Brief >> Nothing should be left out: repeat all the data exactly.

Provided data >>
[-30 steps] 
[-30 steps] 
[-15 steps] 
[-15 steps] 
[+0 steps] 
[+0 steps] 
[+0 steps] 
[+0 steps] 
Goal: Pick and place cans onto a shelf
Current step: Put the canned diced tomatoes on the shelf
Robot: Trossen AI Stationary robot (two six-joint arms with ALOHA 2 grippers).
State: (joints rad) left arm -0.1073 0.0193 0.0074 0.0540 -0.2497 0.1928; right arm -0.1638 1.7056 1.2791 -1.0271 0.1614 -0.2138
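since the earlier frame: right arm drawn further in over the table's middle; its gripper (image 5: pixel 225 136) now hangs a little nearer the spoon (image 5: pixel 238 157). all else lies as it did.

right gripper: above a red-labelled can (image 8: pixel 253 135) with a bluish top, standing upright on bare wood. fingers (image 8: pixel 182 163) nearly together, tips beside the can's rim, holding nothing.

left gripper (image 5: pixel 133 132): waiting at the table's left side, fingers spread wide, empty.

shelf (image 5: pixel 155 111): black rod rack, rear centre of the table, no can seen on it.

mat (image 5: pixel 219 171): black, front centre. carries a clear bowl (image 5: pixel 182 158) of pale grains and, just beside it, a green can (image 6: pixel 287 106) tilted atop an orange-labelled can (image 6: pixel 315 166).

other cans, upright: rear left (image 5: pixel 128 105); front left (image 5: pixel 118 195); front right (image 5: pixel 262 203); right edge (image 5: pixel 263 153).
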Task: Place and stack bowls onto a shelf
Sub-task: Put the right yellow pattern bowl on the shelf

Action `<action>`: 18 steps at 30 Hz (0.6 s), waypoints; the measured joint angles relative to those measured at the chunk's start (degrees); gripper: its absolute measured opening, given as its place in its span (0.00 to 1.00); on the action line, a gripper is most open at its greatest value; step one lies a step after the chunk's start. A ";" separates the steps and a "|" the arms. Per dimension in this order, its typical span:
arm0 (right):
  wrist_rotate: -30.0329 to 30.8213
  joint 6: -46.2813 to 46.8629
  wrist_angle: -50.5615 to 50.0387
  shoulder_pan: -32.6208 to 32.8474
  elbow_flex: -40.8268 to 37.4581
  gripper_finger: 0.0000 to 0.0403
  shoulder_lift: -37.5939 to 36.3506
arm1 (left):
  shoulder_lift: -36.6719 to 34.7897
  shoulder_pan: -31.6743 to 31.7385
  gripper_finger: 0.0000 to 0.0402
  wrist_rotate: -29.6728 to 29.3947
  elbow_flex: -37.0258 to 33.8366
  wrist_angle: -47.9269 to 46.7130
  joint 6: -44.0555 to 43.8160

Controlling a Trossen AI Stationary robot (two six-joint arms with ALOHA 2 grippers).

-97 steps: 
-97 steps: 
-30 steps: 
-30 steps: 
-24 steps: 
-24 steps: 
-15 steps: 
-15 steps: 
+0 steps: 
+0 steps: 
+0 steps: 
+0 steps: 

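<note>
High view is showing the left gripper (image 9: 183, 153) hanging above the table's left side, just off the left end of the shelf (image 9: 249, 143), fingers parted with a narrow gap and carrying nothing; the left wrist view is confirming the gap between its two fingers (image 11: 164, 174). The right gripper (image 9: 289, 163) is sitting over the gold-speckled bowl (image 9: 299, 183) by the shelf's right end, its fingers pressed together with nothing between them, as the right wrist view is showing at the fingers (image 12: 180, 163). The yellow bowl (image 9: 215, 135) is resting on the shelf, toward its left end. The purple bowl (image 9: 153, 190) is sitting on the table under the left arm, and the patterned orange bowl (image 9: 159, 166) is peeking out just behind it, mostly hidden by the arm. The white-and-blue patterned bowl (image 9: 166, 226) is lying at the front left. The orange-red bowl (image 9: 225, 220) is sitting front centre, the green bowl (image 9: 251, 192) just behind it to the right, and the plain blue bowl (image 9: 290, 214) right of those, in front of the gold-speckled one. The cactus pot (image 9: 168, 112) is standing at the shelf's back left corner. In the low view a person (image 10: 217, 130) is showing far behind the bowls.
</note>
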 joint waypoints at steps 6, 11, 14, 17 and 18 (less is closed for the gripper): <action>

The completed task >>
[-30 steps] 
[-30 steps] 
[-15 steps] 
[-15 steps] 
[+0 steps] 
[+0 steps] 
[+0 steps] 
[+0 steps] 
Goal: Pick and place cans onto a shelf
Current step: Put the canned diced tomatoes on the shelf
Robot: Trossen AI Stationary robot (two six-joint arms with ALOHA 2 grippers).
State: (joints rad) left arm -0.1073 0.0193 0.0074 0.0540 -0.2497 0.1928; right arm -0.1638 1.7056 1.2791 -1.0271 0.1614 -0.2138
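since the earlier frame: right arm drawn further in over the table's middle; its gripper (image 5: pixel 225 136) now hangs a little nearer the spoon (image 5: pixel 238 157). all else lies as it did.

right gripper: above a red-labelled can (image 8: pixel 253 135) with a bluish top, standing upright on bare wood. fingers (image 8: pixel 182 163) nearly together, tips beside the can's rim, holding nothing.

left gripper (image 5: pixel 133 132): waiting at the table's left side, fingers spread wide, empty.

shelf (image 5: pixel 155 111): black rod rack, rear centre of the table, no can seen on it.

mat (image 5: pixel 219 171): black, front centre. carries a clear bowl (image 5: pixel 182 158) of pale grains and, just beside it, a green can (image 6: pixel 287 106) tilted atop an orange-labelled can (image 6: pixel 315 166).

other cans, upright: rear left (image 5: pixel 128 105); front left (image 5: pixel 118 195); front right (image 5: pixel 262 203); right edge (image 5: pixel 263 153).
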Task: Place and stack bowls onto a shelf
Sub-task: Put the right yellow pattern bowl on the shelf

Action `<action>`: 18 steps at 30 Hz (0.6 s), waypoints; the measured joint angles relative to those measured at the chunk's start (degrees); gripper: its absolute measured opening, given as its place in its span (0.00 to 1.00); on the action line, a gripper is most open at its greatest value; step one lies a step after the chunk's start. A ";" separates the steps and a "|" the arms. Per dimension in this order, its typical span:
arm0 (right):
  wrist_rotate: -30.0329 to 30.8213
  joint 6: -46.2813 to 46.8629
  wrist_angle: -50.5615 to 50.0387
  shoulder_pan: -32.6208 to 32.8474
  elbow_flex: -40.8268 to 37.4581
  gripper_finger: 0.0000 to 0.0403
  shoulder_lift: -37.5939 to 36.3506
arm1 (left):
  shoulder_lift: -36.6719 to 34.7897
  shoulder_pan: -31.6743 to 31.7385
  gripper_finger: 0.0000 to 0.0402
  wrist_rotate: -29.6728 to 29.3947
  elbow_flex: -37.0258 to 33.8366
  wrist_angle: -47.9269 to 46.7130
  joint 6: -44.0555 to 43.8160

Controlling a Trossen AI Stationary robot (two six-joint arms with ALOHA 2 grippers).

-97 steps: 
-97 steps: 
-30 steps: 
-30 steps: 
-24 steps: 
-24 steps: 
-15 steps: 
-15 steps: 
+0 steps: 
+0 steps: 
+0 steps: 
+0 steps: 

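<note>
High view is showing the left gripper (image 9: 183, 153) hanging above the table's left side, just off the left end of the shelf (image 9: 249, 143), fingers parted with a narrow gap and carrying nothing; the left wrist view is confirming the gap between its two fingers (image 11: 164, 174). The right gripper (image 9: 289, 163) is sitting over the gold-speckled bowl (image 9: 299, 183) by the shelf's right end, its fingers pressed together with nothing between them, as the right wrist view is showing at the fingers (image 12: 180, 163). The yellow bowl (image 9: 215, 135) is resting on the shelf, toward its left end. The purple bowl (image 9: 153, 190) is sitting on the table under the left arm, and the patterned orange bowl (image 9: 159, 166) is peeking out just behind it, mostly hidden by the arm. The white-and-blue patterned bowl (image 9: 166, 226) is lying at the front left. The orange-red bowl (image 9: 225, 220) is sitting front centre, the green bowl (image 9: 251, 192) just behind it to the right, and the plain blue bowl (image 9: 290, 214) right of those, in front of the gold-speckled one. The cactus pot (image 9: 168, 112) is standing at the shelf's back left corner. In the low view a person (image 10: 217, 130) is showing far behind the bowls.
</note>
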 joint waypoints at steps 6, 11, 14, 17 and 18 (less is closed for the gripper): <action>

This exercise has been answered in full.